In 2020, ESPN+ reached an agreement with the PGA Tour for the exclusive rights to PGA Tour Live, the tour's subscription video service, beginning in 2022. ESPN+ has access to more than 4,000 hours of live golf from 36 tournaments.

For the 2022 PGA Championship, ESPN announced that it would air a secondary broadcast modeled after its Monday Night Football with Peyton and Eli broadcasts for Monday Night Football, which will feature ESPN's new lead NFL commentator Joe Buck (in his first on-air appearance at ESPN after leaving Fox—where he had also briefly served as a golf commentator), ESPN golf analyst Michael Collins, and various celebrity guests (such as Buck's NFL partner Troy Aikman, Fred Couples, Ken Griffey Jr., J. J. Watt, and Peyton and Eli Manning—who will produce the broadcast, among others). It will serve as the opening hour of ESPN's coverage for each round of the tournament, after which it will air on ESPN2 (first and second rounds) or ESPN+ (third and final rounds).

In 2022, 30 for 30 aired the film Shark about Greg Norman's epic collapse at the 1996 Masters Tournament.

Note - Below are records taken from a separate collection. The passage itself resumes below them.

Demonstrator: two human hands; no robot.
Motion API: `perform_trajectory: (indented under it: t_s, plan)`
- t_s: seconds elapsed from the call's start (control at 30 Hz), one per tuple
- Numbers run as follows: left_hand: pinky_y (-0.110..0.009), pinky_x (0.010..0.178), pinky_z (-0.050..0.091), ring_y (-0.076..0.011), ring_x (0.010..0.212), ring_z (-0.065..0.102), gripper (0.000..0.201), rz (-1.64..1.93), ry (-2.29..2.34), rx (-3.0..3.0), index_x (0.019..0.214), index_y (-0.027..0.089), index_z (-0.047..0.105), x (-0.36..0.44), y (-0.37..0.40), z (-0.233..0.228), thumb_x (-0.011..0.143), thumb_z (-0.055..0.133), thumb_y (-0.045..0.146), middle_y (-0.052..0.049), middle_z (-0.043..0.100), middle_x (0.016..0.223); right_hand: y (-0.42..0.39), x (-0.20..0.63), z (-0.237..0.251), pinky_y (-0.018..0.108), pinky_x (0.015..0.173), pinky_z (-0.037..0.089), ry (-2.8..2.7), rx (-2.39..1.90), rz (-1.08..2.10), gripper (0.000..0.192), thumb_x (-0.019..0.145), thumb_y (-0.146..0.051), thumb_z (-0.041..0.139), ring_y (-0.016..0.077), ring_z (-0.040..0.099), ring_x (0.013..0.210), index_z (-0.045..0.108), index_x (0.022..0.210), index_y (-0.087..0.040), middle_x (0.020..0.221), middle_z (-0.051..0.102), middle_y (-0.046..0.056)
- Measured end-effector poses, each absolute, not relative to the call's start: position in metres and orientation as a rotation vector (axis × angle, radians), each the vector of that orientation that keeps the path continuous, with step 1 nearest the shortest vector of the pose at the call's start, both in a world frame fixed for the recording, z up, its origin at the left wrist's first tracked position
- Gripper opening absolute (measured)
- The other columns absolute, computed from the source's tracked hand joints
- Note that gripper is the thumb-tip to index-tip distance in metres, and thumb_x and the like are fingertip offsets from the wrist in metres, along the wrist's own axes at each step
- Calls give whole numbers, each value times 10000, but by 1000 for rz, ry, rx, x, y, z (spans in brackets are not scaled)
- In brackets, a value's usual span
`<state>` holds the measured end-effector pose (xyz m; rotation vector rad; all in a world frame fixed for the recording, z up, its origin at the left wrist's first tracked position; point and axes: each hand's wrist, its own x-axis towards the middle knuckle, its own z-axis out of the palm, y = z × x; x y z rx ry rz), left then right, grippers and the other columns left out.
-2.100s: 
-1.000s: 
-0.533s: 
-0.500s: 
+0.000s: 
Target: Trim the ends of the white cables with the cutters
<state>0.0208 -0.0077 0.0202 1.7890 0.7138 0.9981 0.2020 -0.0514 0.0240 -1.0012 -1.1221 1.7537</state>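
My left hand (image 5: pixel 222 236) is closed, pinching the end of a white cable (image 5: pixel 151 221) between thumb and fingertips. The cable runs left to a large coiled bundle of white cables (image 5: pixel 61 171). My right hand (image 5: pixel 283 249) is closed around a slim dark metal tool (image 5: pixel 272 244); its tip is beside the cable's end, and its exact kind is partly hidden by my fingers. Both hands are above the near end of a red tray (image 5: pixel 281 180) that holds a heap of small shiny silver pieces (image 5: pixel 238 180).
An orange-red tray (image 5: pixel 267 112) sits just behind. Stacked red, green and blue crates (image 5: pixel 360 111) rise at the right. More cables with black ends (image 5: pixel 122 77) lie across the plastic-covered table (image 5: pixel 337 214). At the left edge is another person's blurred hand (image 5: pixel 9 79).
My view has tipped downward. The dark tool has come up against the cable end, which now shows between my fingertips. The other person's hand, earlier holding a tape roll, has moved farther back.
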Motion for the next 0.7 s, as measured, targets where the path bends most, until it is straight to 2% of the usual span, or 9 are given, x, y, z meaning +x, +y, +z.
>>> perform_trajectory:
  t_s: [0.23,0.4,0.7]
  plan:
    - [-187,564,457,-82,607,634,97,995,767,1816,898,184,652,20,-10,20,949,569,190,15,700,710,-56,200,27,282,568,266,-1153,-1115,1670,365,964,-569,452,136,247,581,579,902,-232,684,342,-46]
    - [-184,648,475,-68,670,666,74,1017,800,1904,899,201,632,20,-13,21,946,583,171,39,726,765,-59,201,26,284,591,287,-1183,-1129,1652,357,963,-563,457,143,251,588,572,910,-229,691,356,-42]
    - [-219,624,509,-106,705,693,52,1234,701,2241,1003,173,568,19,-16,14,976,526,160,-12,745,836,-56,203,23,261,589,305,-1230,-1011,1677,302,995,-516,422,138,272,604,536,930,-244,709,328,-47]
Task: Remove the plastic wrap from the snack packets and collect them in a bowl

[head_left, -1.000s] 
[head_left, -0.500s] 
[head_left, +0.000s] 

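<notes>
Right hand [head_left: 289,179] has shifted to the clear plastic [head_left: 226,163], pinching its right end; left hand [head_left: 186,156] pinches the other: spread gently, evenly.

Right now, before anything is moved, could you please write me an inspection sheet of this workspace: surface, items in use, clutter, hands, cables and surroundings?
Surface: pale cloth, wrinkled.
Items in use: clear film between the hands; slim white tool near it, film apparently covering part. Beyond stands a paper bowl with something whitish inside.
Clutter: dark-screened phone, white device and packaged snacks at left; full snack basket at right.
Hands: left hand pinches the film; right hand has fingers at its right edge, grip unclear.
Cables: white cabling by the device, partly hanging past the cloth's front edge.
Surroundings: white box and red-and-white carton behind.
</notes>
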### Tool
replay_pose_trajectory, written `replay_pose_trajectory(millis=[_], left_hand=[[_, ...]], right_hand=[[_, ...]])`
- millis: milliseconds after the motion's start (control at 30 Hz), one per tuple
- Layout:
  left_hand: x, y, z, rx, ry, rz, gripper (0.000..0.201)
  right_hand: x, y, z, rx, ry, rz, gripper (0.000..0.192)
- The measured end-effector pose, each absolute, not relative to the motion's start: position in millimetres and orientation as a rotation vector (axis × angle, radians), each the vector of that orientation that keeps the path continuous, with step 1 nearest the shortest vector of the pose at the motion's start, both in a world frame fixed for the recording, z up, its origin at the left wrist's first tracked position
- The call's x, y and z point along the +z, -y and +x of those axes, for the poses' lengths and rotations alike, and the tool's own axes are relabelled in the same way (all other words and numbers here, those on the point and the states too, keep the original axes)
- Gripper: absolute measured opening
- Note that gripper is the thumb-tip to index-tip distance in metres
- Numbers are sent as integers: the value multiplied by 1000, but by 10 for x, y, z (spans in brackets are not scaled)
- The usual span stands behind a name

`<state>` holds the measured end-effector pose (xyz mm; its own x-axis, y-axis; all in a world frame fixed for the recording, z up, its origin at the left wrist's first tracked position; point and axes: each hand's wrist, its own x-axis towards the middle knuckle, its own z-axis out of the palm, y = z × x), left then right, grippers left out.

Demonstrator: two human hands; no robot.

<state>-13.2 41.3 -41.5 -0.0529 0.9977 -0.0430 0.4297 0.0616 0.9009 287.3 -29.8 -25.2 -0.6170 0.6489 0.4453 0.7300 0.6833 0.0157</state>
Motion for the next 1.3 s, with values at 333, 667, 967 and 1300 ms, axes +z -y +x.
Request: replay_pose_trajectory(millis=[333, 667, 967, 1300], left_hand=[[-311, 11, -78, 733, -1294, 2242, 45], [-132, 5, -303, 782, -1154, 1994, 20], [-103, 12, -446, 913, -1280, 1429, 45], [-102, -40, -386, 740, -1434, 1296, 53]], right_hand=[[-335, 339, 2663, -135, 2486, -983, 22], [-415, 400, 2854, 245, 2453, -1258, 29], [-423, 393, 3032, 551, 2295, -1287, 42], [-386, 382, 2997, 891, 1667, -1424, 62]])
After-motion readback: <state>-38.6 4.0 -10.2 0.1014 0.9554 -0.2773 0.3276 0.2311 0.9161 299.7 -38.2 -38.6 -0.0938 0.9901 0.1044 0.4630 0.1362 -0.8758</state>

In 2023, ESPN announced an agreement to broadcast TGL, a virtual golf league in partnership with the PGA Tour. Originally scheduled to begin in January 2024, the inaugural season was delayed to January 2025 due to construction issues at the host venue in Palm Beach Gardens, Florida. TGL broadcasts feature Scott Van Pelt as host from his SportsCenter studio in Washington, with the exception of the 2025 SoFi Cup Finals, where he hosted it and SportsCenter on-site at SoFi Center in Palm Beach Gardens, Matt Barrie calling the play, with Marty Smith conducting sideline reports, and analysis from Roberto Castro. For the league's second season, one match aired on ABC.

On December 7–10, 2023, ABC and ESPN aired the inaugural World Champions Cup. The tournament featured three teams; Team International, Team Europe and Team USA. It was the first golf coverage to air on ABC since 2018.

On May 17, 2024, ESPN was praised for their breaking news coverage of Scottie Scheffler's arrest at the 2024 PGA Championship.

In August 2024, ESPN+ announced it would begin airing coverage of the Western Amateur Golf Championship.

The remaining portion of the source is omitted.